I have been reading Mark Noll’s very helpful book,
The New Shape of World Christianity. As he describes the character of the global Christian church as decreasingly European and North American, and increasingly African, Asian, and Latin American, he asks the question, “How much are the supernatural events that fill the pages of Scripture to be considered normative examples for what happens right now?” (p. 36) This is a question that is often answered differently in places like Africa than in Europe or the US.
Theology in the western world often remains abstract. For example, people still argue (to a lesser degree than in the 1980s) about the “inerrancy” of the Bible. People who stand for use of that word in relation to Scripture are seen by their detractors as narrow in their thinking, while those on the other side are often characterized as having a low view of Scripture.
But the debate isn’t typically about whether or not Scripture is authoritative; it’s about what language best describes that authority. The problem with our use of language is that it can only approximate reality and can allow us to remain abstract in our thinking.
When the view of inerrancy is examined, it is usually a claim that only the original manuscripts of the Bible are inerrant—without any errors regarding theology, distances between cities, number of soldiers on the battlefield, and so on. Most people recognize that the ancient manuscripts we have today show variances in them, so the focus is only on the original documents—the ones with the fingerprints of Moses, Isaiah, Matthew, John, Paul and all their friends on them.
Except that we don’t have those documents.
So “inerrancy” can remain only a theory. It is not possible to verify the claim. Yet, most of us still believe in the authority and inspiration of the biblical texts. Some of us just don’t think that “inerrancy” is the right word to describe the character of those texts.

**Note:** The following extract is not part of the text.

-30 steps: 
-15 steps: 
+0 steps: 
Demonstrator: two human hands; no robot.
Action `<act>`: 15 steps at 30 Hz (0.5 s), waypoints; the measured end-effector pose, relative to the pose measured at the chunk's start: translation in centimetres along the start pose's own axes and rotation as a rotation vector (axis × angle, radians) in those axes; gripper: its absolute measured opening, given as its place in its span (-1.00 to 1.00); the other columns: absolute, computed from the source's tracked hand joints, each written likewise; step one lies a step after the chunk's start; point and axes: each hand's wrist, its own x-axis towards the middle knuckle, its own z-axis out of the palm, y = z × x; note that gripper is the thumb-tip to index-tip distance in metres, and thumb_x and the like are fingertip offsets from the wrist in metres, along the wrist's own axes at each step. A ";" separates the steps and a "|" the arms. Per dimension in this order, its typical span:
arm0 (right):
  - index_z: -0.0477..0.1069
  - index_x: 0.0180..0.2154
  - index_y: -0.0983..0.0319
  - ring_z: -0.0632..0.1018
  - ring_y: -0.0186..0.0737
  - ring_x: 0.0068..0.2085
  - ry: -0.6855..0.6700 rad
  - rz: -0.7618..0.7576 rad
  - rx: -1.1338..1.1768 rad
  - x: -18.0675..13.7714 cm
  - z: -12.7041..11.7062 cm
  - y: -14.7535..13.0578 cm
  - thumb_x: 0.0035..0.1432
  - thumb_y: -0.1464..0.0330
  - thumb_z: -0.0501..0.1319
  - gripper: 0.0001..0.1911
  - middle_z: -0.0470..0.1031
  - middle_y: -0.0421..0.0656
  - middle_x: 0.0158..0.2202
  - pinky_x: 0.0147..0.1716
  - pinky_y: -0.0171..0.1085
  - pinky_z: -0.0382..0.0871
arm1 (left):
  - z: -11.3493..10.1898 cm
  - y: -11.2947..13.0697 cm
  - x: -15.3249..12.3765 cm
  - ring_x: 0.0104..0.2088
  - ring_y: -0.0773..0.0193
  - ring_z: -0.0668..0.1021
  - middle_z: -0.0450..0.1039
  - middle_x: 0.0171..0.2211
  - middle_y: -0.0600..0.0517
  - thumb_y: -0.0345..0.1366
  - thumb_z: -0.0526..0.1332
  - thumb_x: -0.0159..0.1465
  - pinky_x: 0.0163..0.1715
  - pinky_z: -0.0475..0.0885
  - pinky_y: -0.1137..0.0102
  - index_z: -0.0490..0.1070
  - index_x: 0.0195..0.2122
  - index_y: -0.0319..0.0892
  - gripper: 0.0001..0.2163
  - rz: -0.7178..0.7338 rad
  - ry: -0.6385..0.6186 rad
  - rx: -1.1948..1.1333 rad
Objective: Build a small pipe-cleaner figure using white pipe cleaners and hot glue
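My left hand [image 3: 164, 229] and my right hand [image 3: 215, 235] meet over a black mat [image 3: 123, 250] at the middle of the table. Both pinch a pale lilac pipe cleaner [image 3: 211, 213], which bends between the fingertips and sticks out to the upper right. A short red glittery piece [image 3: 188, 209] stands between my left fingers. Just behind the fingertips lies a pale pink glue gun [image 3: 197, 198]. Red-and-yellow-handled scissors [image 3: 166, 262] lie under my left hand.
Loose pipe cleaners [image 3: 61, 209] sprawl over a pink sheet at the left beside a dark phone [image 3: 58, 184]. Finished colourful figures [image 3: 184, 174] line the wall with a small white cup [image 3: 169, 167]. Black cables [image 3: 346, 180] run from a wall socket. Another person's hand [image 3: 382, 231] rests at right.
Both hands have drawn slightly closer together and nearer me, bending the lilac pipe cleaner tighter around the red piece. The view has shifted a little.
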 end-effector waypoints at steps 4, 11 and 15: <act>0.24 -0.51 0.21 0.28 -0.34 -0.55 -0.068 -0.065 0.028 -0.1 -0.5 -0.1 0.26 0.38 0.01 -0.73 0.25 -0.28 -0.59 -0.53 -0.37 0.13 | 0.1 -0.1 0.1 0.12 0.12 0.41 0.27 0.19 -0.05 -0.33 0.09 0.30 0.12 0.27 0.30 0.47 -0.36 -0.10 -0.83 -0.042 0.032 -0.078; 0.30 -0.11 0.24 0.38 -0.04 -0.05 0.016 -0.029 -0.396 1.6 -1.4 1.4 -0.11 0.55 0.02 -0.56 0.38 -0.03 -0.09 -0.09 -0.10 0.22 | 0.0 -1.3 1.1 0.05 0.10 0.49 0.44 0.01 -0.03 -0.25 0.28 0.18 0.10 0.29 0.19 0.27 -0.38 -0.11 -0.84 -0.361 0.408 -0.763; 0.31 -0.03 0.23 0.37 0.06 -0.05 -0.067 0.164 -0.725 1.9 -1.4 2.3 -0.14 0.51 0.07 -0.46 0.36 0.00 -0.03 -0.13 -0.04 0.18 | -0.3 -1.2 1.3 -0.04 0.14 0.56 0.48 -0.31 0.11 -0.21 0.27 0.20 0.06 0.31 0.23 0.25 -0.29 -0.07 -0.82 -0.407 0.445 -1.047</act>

But we can get really tangled up in the abstractness of the conversation, separating ourselves into camps based on theory, debating about the character of Scripture and missing something that our brothers and sisters in other parts of the world seem to grasp: That Scripture tells a story that is living, and we live today in the ongoing reality of that story. The language that describes that story doesn’t alter its character or its effect.
And many of our non-western friends claim that supernatural occurrences still happen—things like healings, exorcisms, the raising of the dead, and so on. For them, the Scriptures are not, for the most part, abstract at all. Noll comments,
“With only some hyperbole, we might say that although some of the world’s new Christian communities are Roman Catholic, some Anglican, some Baptist, some Presbyterian and many independent, almost all are Pentecostal in a broad sense of the term.” (p. 34)
Pentecostal and Charismatic folks in our culture have also made claims about the ongoing activities of the supernatural world, but in our theological work most of us can stay in the world of theories—whether about the nature of Scripture, proper images of the Atonement, creation and science, etc.—and never move into the work and activity of God in the world. Our brothers and sisters in the south and east haven’t separated theory from purposeful practice.
The rest of us have a lot to learn from them.